Osons l’affirmer d’emblée : la loi sur le renseignement (LRens) est dangereuse pour les libertés fondamentales et n’est pas apte à atteindre le prétendu objectif sécuritaire visé. Elle doit donc être fermement rejetée.


La LRens est dangereuse, car elle place des outils très intrusifs de surveillance de masse entre les mains de l’armée, par le Service de renseignement de la Confédération. Celui-là même qui s’est distingué par plusieurs « affaires » ces dernières années. Si la LRens est adoptée, une enquête pénale pourra être menée contre n’importe qui, sans même la preuve d’un soupçon, par un service rattaché à l’armée plutôt que par une autorité judiciaire.

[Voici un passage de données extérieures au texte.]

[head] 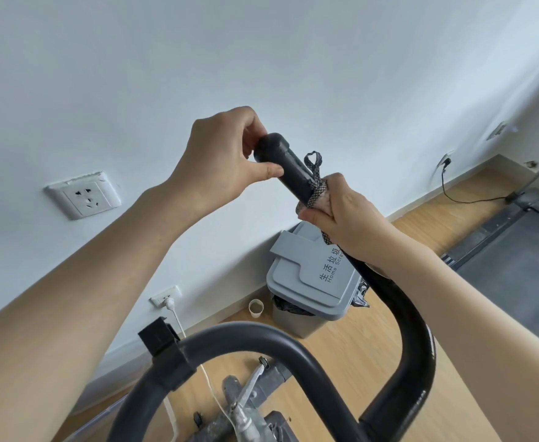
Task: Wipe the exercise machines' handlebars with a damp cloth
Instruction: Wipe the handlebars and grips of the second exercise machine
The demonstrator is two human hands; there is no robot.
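White wall filled most of the view, with a wall socket (83, 194) at the left and a wooden floor (421, 228) below. On that floor a grey lidded bin (312, 272) stood against the wall, a paper cup (256, 308) just beside it, and a treadmill (510, 266) lay to the right. The black handlebar (288, 165) rose in a curve from the machine to the middle of the view. The left hand (220, 157) pinched its capped end between thumb and curled fingers. Just below, the right hand (344, 212) gripped the cloth (317, 186), its fingers closed round it and the bar together. The cloth looked dark and netted, perhaps pink underneath. A loop of it stuck up above the fist.
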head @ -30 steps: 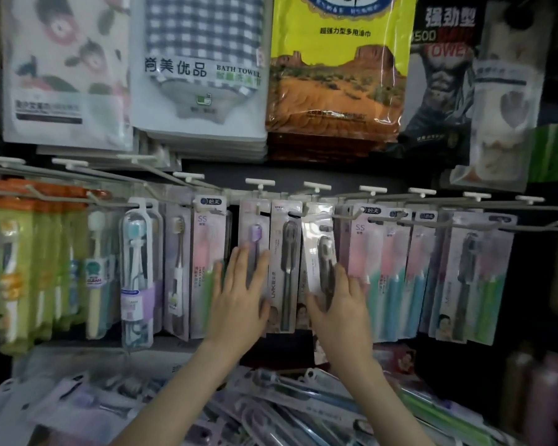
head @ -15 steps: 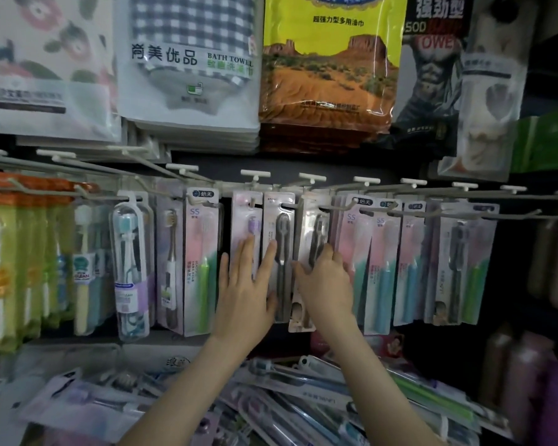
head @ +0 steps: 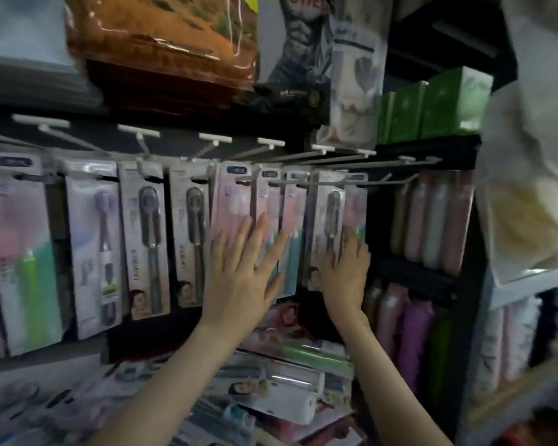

La LRens ouvre la porte à de nombreuses dérives : elle porte atteinte à la sphère privée de chacune et chacun d’entre nous, puisque toutes nos vies et nos communications (courriels, Facebook, WhatsApp, activité sur internet) pourront être surveillées préventivement, sans motif. Elle crée une brèche inquiétante dans les garanties de l’État de droit : des décisions touchant des individus dans leur intimité pourront être prises sans contrôle judiciaire. Le mode de surveillance de la population instauré par la LRens n’a rien à envier aux mesures post-11 septembre de l’administration Bush. Vous avez aimé l’affaire des fiches quand on vous a peut-être suspecté d’être un « dangereux agent communiste » ? Vous allez adorer la LRens !
La LRens est inapte à atteindre le but visé : la police et les autorités pénales disposent déjà des outils de surveillance et d’enquête permettant de suivre des personnes sur qui portent des soupçons, surtout lorsque cela touche à la sécurité de l’État ou au terrorisme. L’énorme masse de données collectées, sans capacité à les traiter, empêchera d’identifier les informations vraiment pertinentes. Et comme cela a été tristement le cas en France, la surveillance généralisée avec l’état d’urgence ne permet malheureusement pas d’éviter des attentats et les formes actuelles de terrorisme aveugle. 
Gardons-nous de céder à la tentation sécuritaire poussée à son paroxysme, car notre collectivité a tout à y perdre. Comme le relevait Benjamin Franklin, « Un peuple prêt à sacrifier un peu de liberté pour un peu de sécurité ne mérite ni l’une ni l’autre, et finit par perdre les deux ».